Wednesday, February 2, 2022

AL: A Proposal To End State Support Of Public Education

State Senator Del Marsh proposed this week the "ultimate" school choice bill, the "Parents' Choice Bill," (SB140) a super-education savings account. But that's not what it really is.

This is an ESA in its fully realized form-- every Alabama family gets every cent the state would have spent on educating their child (about $6,300 last year) and they can use it to pay for educational whatever--public school, home school, private school, tutoring, online classes, whatever. 

Marsh is a longtime champion of disinvestment in Alabama public ed, having pushed charters and charter expansion in previous years (he also co-sponsored a bill to make bribery of legislators by lobbyists legal).

This is a big deal, a bill that changes the rules for education in an entire state, but coverage so far has been light (the bill was supposedly going to be filed yesterday) and details. 
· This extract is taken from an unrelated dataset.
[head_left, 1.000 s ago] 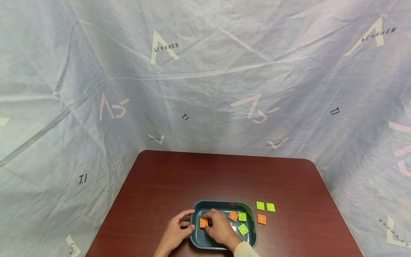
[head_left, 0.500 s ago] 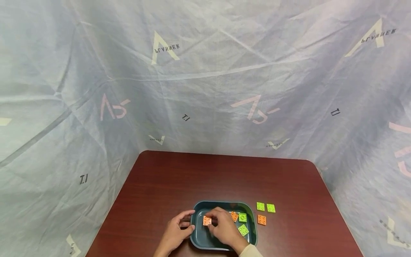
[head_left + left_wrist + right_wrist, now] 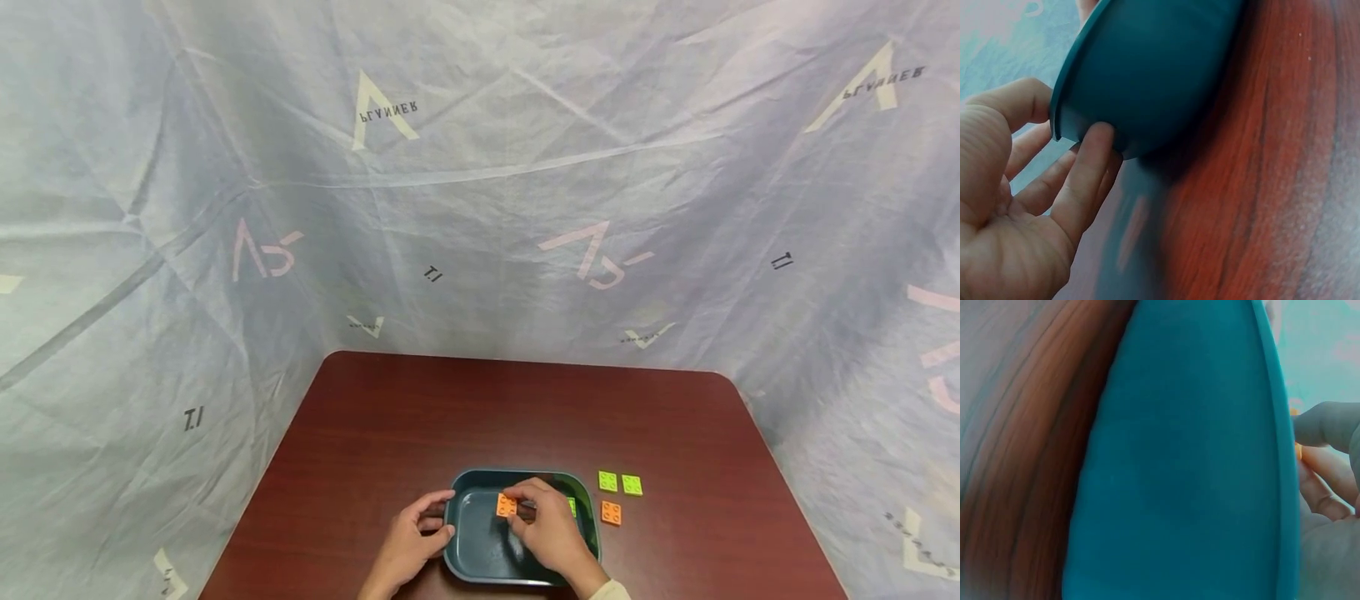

One early complaint is that the bill would cost the state about $420 billion in education funds. Alabama Education Association executive director Army Marlowe also called out the bill for its lack of transparency and its generosity to private operators:

Senator Marsh’s “Parent’s Choice Bill” should be called exactly what it is – “No Vendor Left Behind “ – a shell game of a voucher program to divert money from Alabama’s community schools. There is a complete lack of transparency regarding this egregious bill by rushing it through committee this week. Regardless of whether Senators have been given the opportunity to study the bill, by filing it this week and expecting it to not only be in committee, but to be voted out of a committee is mind blowing. A bill of this magnitude that would result in more than $420 million cut from the Education Trust Fund rushed through committee without the opportunity for at least a week of scrutiny by the public and the media makes you wonder why Sen. Marsh is in such a hurry to move this bill.

Yes, this bill would eat a ton of taxpayer dollars, and yes it would gut the public education system in Alabama. There is one other huge effect that comes with voucher-style bills that seems to be rarely discussed--it ends the state's involvement with and support of its children. 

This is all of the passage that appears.